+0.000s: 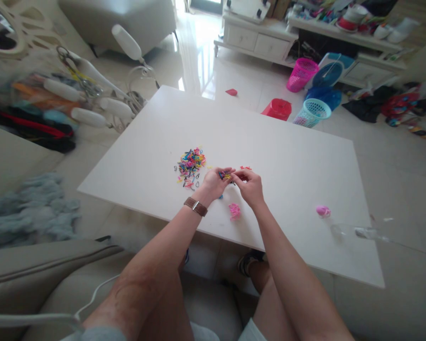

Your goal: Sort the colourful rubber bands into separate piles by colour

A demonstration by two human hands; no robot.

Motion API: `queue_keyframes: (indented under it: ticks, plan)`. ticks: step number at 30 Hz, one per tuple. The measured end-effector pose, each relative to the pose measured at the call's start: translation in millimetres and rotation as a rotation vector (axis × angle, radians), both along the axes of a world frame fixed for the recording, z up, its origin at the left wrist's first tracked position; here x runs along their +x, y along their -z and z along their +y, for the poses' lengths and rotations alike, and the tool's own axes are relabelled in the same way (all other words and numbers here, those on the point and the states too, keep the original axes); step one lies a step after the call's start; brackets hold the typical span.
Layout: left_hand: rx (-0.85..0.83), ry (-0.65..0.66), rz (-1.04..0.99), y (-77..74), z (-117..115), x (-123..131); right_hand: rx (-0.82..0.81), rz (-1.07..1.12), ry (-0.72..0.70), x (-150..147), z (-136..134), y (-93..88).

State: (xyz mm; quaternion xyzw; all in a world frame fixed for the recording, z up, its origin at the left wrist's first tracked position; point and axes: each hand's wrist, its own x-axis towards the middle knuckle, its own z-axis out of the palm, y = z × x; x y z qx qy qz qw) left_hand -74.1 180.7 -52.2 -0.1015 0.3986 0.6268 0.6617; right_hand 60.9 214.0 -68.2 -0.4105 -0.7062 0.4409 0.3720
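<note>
My left hand (213, 182) is palm up and cupped, holding a few small coloured rubber bands (224, 175) in yellow, blue and dark tones. At its fingertips, my right hand (247, 183) is closed in a pinch; what lies between the fingers is too small to make out. Left of my hands lies a mixed pile of small coloured rubber bands (191, 162), with loose ones around it. A bunch of pink bands (235, 211) sits near the table's front edge. Some red bands (246, 168) show just beyond my right hand, which partly hides that spot.
The white table (287, 151) carries a small pink item (323, 211) and a clear plastic object (358, 232) at the right. Beyond it stand a red bin (279, 109), a light blue basket (312, 113) and a pink basket (301, 75). A white rack (106, 106) stands left.
</note>
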Motion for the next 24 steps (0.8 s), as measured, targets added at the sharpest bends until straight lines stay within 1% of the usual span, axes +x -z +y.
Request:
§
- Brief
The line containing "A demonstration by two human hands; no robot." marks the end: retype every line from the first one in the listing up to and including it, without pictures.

- Result below
+0.000s: 

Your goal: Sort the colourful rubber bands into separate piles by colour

A demonstration by two human hands; no robot.

Nothing further remains to be added to the answer.